Preliminary Investigation of Differential Gene Expression and GO Enrichment
For individual tissue RNA libraries, raw reads ranged from 114 to 143 million reads (Table 1). After quality control with fastx_toolkit and fastq_quality_filter this number was reduced to 96–126 million reads. Reads that successfully mapped to the de novo transcriptome ranged from 83 to 108 million for each library (Table 1). Out of 18,618 isogroups, edgeR's analysis of pairwise comparisons found 327 (1.76%) differentially expressed genes (DEGs; p = 0.1) in the orange vs. white tissue comparison, 374 DEGs (2.01%) in the black vs. white tissue comparison, and 320 DEGs (1.72%) in the orange vs. black tissue comparison. EdgeR results can be found in Supplemental Tables 2–4.
In orange epidermal tissue, Gene Ontology (GO) enrichment analysis revealed, an over-representation of GO terms associated with muscle in all three GO domains: “biological process” (BP), “Molecular Function” (MF), and “cellular component” (CC) (Supplemental Figures 2–7). This enrichment was most abundant in CC (Supplemental Figures 3, 6). The terms included striated muscle contraction (GO:0006941), structural constituent of muscle (GO:0008307), and myosin filament (GO:0032982) (Figure 3).

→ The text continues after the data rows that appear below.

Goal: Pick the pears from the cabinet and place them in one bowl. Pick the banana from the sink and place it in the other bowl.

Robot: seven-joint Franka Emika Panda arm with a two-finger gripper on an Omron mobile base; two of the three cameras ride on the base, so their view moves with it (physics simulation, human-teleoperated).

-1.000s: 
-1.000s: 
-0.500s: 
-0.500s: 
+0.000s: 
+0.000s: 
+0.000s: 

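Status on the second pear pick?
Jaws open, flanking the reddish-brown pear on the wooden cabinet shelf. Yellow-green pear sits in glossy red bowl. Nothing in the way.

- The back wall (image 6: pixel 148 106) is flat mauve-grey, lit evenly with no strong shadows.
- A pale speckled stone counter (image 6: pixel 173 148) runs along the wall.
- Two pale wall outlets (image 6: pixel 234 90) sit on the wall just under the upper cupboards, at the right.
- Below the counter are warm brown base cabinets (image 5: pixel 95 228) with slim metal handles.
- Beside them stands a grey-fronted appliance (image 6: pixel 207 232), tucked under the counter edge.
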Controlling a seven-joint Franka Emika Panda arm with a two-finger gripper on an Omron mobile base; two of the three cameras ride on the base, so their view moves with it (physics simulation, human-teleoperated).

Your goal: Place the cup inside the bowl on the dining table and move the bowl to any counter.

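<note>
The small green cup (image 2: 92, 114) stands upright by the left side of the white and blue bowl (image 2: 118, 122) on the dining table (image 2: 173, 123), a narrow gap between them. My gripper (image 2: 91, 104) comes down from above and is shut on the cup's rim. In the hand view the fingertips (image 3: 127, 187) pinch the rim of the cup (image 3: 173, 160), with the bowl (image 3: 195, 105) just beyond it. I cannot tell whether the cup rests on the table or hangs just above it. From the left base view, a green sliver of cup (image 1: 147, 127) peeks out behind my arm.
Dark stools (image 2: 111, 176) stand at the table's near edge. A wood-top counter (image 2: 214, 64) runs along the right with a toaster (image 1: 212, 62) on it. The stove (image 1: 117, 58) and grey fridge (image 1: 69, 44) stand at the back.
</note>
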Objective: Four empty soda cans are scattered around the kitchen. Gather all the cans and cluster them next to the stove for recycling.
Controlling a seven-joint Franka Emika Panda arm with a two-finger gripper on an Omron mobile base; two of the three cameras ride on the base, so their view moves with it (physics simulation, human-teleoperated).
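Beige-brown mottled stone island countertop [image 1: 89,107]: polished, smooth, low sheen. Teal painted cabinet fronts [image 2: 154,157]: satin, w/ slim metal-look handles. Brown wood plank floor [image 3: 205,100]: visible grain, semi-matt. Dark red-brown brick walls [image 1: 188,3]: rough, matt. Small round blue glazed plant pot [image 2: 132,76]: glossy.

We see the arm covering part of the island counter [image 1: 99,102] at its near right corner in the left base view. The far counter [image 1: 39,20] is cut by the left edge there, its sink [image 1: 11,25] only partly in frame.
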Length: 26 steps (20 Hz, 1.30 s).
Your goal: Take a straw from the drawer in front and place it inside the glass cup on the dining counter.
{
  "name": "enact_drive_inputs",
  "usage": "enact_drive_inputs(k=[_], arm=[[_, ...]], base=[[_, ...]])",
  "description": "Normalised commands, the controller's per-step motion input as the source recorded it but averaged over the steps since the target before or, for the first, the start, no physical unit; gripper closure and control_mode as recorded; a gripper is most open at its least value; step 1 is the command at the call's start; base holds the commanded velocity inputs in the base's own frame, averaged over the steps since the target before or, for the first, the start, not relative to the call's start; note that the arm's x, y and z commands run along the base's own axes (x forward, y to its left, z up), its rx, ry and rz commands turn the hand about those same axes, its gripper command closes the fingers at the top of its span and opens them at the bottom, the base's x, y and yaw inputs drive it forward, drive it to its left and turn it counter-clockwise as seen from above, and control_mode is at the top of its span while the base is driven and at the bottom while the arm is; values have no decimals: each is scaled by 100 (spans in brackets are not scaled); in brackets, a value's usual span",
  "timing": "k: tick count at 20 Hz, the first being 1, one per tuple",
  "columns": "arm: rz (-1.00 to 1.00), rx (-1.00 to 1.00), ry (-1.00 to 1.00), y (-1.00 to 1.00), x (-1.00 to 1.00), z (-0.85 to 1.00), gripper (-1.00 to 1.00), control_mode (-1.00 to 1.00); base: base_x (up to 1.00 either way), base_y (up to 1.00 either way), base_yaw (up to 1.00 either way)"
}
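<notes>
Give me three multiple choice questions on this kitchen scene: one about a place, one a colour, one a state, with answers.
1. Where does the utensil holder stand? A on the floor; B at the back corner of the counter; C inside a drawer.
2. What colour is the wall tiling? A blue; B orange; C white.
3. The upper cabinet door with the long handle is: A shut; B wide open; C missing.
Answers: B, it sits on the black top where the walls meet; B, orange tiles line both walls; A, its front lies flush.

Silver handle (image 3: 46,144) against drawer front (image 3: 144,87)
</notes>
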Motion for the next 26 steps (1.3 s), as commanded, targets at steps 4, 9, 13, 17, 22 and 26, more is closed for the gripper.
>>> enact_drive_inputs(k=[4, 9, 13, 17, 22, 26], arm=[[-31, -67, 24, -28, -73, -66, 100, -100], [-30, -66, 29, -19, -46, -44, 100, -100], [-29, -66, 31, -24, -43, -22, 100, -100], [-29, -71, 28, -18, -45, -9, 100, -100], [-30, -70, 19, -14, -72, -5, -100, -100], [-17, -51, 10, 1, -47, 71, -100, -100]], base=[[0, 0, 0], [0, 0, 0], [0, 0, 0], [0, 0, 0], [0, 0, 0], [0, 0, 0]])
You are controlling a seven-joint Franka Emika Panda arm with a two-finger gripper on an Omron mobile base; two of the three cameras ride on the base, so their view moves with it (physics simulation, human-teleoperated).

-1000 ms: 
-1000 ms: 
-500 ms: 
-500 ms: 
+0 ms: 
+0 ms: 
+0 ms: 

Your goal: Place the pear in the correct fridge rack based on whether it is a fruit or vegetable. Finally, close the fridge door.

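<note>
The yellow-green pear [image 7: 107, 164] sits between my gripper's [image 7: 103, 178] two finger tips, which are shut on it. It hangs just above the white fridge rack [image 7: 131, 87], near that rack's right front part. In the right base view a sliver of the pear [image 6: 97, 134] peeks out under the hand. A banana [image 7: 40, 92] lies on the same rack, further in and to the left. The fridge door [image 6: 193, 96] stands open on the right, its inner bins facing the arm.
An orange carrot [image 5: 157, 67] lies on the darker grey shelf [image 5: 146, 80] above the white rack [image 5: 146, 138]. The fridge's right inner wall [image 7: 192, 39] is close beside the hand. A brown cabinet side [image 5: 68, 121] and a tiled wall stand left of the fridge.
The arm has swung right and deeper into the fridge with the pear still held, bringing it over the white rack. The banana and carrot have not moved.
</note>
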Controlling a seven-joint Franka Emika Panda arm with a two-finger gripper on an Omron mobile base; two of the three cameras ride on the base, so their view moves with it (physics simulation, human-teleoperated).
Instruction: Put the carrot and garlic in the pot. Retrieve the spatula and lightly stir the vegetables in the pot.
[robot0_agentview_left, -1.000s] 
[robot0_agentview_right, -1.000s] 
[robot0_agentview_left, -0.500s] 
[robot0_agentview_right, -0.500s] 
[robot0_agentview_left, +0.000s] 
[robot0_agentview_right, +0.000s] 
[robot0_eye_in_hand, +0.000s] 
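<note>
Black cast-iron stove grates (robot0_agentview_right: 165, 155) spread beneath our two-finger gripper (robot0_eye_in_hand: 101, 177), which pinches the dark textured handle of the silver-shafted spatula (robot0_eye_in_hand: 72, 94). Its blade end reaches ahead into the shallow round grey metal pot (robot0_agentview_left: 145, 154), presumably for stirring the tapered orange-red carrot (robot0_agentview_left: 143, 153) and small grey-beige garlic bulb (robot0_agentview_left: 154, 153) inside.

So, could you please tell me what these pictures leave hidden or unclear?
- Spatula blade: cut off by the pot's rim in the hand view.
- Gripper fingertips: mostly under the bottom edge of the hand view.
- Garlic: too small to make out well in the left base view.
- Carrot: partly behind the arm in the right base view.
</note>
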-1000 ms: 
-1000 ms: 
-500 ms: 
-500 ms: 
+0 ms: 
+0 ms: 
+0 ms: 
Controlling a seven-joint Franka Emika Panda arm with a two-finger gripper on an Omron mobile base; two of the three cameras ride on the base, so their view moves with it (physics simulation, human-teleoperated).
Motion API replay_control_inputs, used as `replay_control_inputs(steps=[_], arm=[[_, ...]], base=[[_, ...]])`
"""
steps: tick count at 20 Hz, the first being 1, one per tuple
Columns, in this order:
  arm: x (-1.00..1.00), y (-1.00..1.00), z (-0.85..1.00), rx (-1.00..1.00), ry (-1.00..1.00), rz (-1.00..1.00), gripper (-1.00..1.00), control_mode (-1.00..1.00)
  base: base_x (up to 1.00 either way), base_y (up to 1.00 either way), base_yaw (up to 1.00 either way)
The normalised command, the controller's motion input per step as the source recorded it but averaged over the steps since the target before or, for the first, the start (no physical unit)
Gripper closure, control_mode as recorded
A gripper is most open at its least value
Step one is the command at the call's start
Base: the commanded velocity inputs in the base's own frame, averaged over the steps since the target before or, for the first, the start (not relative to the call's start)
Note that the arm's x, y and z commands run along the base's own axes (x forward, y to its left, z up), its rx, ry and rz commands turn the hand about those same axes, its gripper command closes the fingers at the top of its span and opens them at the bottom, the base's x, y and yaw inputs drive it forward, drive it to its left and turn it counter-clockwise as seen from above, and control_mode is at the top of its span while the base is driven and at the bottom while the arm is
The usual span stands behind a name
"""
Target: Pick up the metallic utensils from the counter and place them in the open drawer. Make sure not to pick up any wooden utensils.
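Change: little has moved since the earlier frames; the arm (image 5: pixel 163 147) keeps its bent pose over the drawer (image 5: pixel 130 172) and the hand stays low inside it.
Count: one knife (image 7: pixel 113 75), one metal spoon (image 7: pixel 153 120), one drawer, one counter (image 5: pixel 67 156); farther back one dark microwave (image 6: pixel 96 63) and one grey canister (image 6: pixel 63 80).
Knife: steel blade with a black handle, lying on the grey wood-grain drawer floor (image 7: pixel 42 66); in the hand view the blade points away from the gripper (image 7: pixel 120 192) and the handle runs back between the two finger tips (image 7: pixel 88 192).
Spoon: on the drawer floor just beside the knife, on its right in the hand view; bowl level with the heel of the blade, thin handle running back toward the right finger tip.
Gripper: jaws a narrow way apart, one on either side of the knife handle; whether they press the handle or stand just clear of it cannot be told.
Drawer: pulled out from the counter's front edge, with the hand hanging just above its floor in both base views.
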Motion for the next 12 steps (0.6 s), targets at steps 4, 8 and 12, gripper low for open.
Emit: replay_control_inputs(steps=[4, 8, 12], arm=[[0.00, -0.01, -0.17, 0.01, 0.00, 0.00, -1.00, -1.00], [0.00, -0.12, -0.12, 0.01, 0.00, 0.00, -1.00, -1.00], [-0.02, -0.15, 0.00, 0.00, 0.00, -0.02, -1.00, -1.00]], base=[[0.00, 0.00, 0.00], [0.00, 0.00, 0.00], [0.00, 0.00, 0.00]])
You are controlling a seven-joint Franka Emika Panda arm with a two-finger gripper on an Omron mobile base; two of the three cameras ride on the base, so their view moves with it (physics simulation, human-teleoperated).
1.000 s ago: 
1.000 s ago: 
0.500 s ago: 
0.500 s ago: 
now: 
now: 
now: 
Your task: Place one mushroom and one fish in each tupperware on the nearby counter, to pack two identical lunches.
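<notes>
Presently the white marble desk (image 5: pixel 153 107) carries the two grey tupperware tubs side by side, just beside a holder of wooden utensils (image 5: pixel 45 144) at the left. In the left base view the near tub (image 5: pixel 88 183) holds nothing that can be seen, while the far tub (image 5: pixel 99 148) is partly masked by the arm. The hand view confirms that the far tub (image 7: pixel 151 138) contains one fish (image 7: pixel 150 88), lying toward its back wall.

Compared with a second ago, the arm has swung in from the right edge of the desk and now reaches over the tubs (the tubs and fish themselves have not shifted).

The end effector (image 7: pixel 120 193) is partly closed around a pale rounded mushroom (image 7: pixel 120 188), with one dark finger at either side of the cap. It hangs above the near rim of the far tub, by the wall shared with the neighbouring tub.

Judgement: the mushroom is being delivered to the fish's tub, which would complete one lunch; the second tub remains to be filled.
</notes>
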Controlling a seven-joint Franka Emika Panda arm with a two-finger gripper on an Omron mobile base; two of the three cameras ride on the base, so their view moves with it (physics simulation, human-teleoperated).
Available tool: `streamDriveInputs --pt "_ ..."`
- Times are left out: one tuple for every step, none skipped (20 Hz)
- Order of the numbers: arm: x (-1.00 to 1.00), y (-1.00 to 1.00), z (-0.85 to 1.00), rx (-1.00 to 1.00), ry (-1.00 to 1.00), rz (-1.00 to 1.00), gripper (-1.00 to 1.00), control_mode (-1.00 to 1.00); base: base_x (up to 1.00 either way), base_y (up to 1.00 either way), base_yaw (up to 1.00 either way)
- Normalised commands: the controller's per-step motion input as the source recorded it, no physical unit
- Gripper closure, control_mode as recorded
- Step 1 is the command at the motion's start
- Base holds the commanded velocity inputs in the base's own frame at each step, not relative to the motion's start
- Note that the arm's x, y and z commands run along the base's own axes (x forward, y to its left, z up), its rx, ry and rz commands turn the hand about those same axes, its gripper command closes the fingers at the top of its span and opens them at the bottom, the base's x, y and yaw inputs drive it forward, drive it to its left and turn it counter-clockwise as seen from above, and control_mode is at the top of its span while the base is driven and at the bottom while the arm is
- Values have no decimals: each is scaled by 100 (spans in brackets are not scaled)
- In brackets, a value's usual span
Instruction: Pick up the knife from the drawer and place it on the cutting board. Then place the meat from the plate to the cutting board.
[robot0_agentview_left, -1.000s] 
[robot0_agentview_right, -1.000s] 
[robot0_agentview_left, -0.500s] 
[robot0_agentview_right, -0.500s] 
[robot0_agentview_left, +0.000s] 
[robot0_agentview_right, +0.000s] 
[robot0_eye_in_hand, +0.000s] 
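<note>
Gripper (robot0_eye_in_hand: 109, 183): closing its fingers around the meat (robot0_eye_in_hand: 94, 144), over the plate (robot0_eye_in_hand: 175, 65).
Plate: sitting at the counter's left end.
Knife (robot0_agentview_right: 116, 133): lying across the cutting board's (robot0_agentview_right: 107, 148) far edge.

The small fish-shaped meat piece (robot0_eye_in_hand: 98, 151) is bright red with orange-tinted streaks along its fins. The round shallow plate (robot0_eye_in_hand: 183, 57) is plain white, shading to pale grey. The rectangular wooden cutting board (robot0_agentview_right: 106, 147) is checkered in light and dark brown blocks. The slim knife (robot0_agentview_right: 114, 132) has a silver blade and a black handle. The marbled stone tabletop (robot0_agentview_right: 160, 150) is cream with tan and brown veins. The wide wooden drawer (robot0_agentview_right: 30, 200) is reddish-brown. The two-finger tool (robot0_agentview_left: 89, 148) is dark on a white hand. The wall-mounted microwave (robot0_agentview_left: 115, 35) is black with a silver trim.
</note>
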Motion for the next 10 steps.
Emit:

In white tissue, there were few enriched GO categories, but all fell under the “cellular component” domain (Supplemental Figures 3, 9). Several dealt with the extracellular matrix: proteinaceous extracellular matrix (GO:0005578) and extracellular matrix (GO:0031012) and all of these categories dealing with extracellular matrix were underrepresented (Figure 3).
In black epidermal tissue, many GO terms dealing with immunity (immune function, response to wounding/stress), were over-represented in BP (Supplemental Figures 5, 8; Figure 2). These included GO terms associated with generalized immune function such as positive regulation of immune response (GO:0050778), and response to wounding (GO:0009611), and terms associated with leukocyte movement such as positive regulation of leukocyte migration (GO:0002687), regulation of leukocyte chemotaxis (GO:0002688), and lymphocyte migration (GO:0072676) (Figure 2). Inflammatory response genes, including positive regulation of inflammatory response (GO:0050729), regulation of inflammatory response to antigenic stimulus (GO:0002861), as well as genes related to wounding, response to wounding (GO:0009611), were also over-represented in BP (Figure 2). A small number of terms dealing with immunity were also over-represented in MF in black tissue (Supplemental Figures 7, 10) and the majority of these dealt with cytokine function, including cytokine receptor activity (GO:0004896), and chemokine receptor binding (GO:0042379) (Figure 4). No genes were enriched in CC in black tissue (Supplemental Figures 6, 9).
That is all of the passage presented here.